Dren Bio is a biotechnology company that specializes in protein engineering technologies aimed at depleting pathogenic cells, protein aggregates, and other disease-causing agents. The company operates under a holding business model, developing a diverse portfolio of projects that function as stand-alone assets. Dren Bio's platform is designed to address a range of health conditions, including hematologic neoplasms, solid tumors, autoimmune disorders, and diseases associated with protein aggregation. By focusing on innovative protein-based technologies, Dren Bio enables healthcare professionals to manage and treat various serious diseases more effectively.

Frequency Therapeutics, Inc. is a clinical-stage biotechnology company dedicated to repairing or reversing damage caused by degenerative diseases through its innovative Progenitor Cell Activation approach. This method utilizes a combination of small molecules to activate progenitor cells in the body, which facilitates the creation of functional tissue without the complexities of genetic engineering. The company’s lead product candidate, FX-322, is currently undergoing phase 2a clinical trials aimed at treating the underlying causes of sensorineural hearing loss. In addition to FX-322, Frequency Therapeutics is exploring treatments for various degenerative conditions, including multiple sclerosis and diseases affecting muscle, the gastrointestinal tract, skin, and bone. Established in 2014 and based in Woburn, Massachusetts, Frequency Therapeutics has established a collaboration agreement with Astellas Pharma Inc. for the development and commercialization of FX-322.

Vor Biopharma, Inc. is a clinical-stage biotechnology company based in Cambridge, Massachusetts, focused on developing engineered hematopoietic stem cell (eHSC) therapies for cancer treatment.

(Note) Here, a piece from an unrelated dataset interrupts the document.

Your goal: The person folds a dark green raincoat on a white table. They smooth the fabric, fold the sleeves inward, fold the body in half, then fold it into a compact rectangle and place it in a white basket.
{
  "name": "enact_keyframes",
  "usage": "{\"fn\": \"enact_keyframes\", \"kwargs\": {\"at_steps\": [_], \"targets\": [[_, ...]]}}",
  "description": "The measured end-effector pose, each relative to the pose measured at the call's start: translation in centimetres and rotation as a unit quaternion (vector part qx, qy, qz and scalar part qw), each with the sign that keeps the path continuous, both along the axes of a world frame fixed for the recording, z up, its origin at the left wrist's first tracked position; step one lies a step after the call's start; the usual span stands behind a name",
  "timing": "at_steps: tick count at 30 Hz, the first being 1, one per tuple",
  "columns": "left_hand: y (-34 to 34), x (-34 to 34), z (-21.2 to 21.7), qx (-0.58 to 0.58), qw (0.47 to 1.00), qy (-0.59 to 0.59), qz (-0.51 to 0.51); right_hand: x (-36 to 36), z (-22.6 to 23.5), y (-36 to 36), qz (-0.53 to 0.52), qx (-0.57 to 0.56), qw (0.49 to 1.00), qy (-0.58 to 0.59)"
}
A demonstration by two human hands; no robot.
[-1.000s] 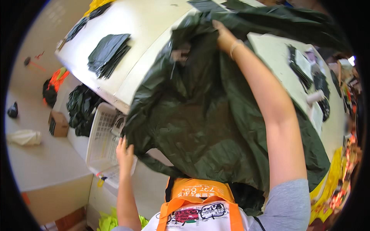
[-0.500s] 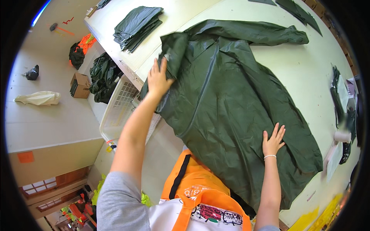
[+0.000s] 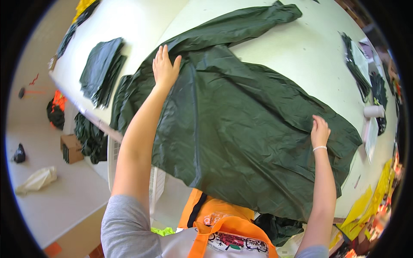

The company's lead product candidate, VOR33, is designed to treat acute myeloid leukemia (AML) and is currently in preclinical development. VOR33 eHSCs are engineered to lack CD33, a protein commonly expressed by AML cells, thereby allowing for selective targeting of cancer cells while sparing normal cells. This innovative approach aims to minimize the toxicities associated with traditional immunotherapies, such as bispecific antibodies and CAR T cells, which often affect both cancerous and healthy cells. Vor Biopharma's mission is to provide safer and more effective treatment options for patients with hematological malignancies by creating therapies that protect healthy, functional cells from depletion during targeted cancer treatments.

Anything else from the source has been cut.